[873] in Kerberos_V5_Development
Re: Proposed Kerberos V5 Password Changing Algorithm
daemon@ATHENA.MIT.EDU (Theodore Ts'o)
Mon Feb 27 14:00:23 1995
Date: Mon, 27 Feb 1995 14:00:08 +0500
From: Theodore Ts'o <tytso@MIT.EDU>
To: eichin@MIT.EDU
Cc: tytso@MIT.EDU, rsalz@osf.org, krbdev@MIT.EDU
In-Reply-To: "[869] in Kerberos_V5_Development"
Date: Fri, 24 Feb 95 16:51:47 -0500
From: eichin@MIT.EDU
Some other suggestions:
1) throw out the MOTD service. There are a whole host of
issues with doing that "right" and you've ignored all of them.
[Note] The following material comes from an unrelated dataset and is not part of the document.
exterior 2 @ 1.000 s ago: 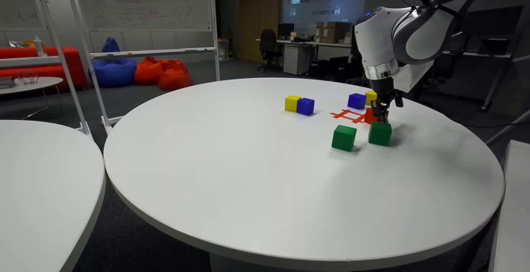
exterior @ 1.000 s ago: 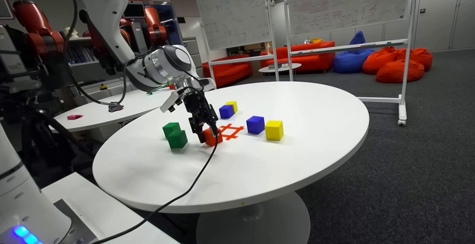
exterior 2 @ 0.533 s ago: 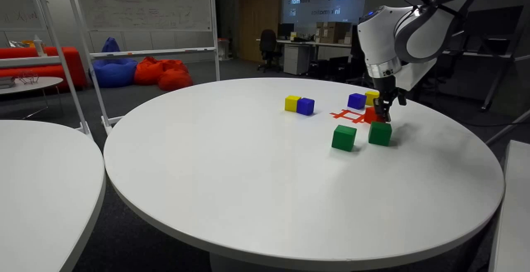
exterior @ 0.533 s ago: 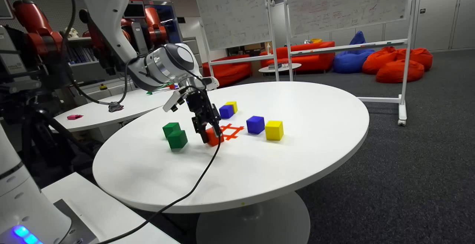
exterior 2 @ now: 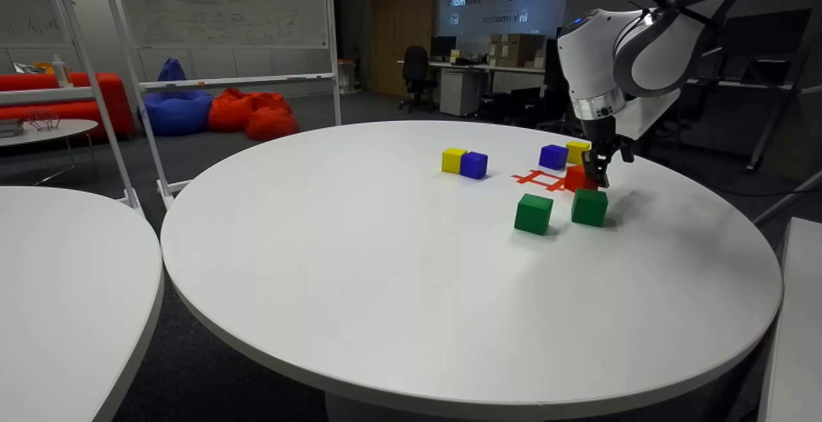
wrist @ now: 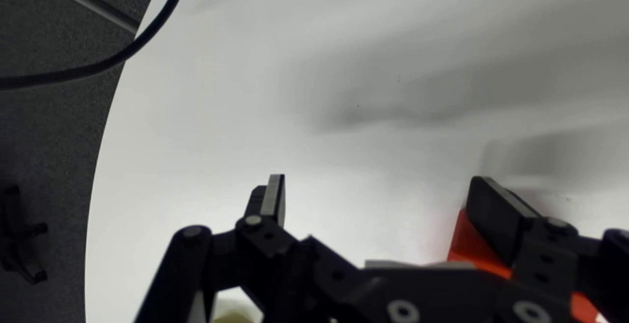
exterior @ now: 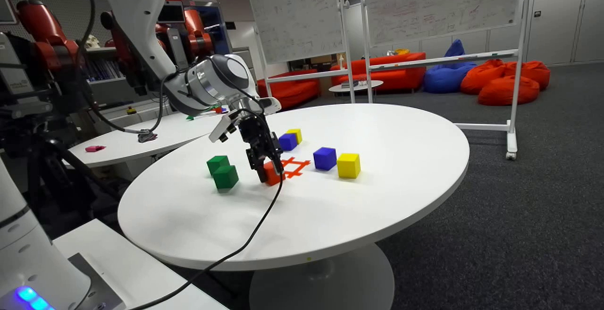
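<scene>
- The arm [exterior: 212,83] bends over the table [exterior: 358,211], wrist tilted, gripper [wrist: 378,192] low.
- Fingers stand apart, one partly hiding the red block [exterior 2: 578,178]; contact unclear.
- The block lies on the table beside red markings [exterior: 302,167].

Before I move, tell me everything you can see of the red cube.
The red cube has plain, matte-looking faces; its material can't be told. It appears to sit flat on the round white table, beside the red tape outline. In the wrist view, one finger of the open gripper partly hides it, red showing on both sides; it doesn't look clamped, but contact can't be told.
</scene>
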You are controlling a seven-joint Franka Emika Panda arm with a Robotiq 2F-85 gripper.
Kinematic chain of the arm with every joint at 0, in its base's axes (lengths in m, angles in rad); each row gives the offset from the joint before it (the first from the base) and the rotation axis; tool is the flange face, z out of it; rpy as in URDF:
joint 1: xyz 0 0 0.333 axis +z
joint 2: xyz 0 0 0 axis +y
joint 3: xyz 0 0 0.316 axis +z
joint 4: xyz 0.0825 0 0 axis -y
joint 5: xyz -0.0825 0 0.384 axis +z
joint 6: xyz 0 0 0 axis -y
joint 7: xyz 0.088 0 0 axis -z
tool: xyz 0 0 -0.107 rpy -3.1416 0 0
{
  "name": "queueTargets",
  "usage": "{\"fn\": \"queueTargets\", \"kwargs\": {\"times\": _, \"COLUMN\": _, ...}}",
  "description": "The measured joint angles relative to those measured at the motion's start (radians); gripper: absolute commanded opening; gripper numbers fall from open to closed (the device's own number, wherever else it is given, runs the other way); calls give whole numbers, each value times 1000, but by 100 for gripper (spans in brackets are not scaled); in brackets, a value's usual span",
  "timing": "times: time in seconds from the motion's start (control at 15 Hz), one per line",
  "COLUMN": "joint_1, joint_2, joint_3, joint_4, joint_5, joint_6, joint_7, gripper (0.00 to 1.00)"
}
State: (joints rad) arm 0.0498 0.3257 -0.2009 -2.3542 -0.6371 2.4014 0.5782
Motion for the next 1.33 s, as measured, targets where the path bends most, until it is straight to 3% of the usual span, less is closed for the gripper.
{"fn": "queueTargets", "kwargs": {"times": 1.33, "joint_1": 6, "joint_2": 2, "joint_3": 9, "joint_4": 37, "joint_5": -5, "joint_6": 2, "joint_7": 0, "gripper": 100}}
It is useful to be able to allow the system administrator to set a
message which is displayed to the user before the password prompt. Yes,
this service can get arbitrarily complex if you care about only
displaying the message once, etc. But if you don't care about that, a
simple motd service is still useful.
For example, it might display the current password policy in effect for
that user, say.
... Also, this way the protocol is a simple bang-bang interchange.
2) permit or recommend UDP implementation as well (after all,
nothing in the protocol actually needs TCP, right?)
4) throw out the QUIT command and reply. All it seems to
provide is another opportunity for protocol failure (any time the
response "must" be a certain value brings up the question of "then why
transmit the value in the first place, and why check it if you do?")
If the protocol is a bang-bang interchange, then UDP might actually be
simpler (although you still have to worry about retransmission issues).
I deliberately wanted to the design to allow for its eventual extension
to be a full-featured Kerberos V5 administration protocol. That would
be part of the mandatory subset which would be proposed for
standardization at the IETF. But, it would be possible for the
implementation of the daemon to be extended to handle creating new
users, setting (other) user's passwords, creating srvtabs, etc.
3) don't mix length-strings and null-terminated-strings. I'd
recommend using *only* length-strings, to simplify allocating storage
and packet-size sanity checks.
I've haven't mixed length-strings and null-terminated strings.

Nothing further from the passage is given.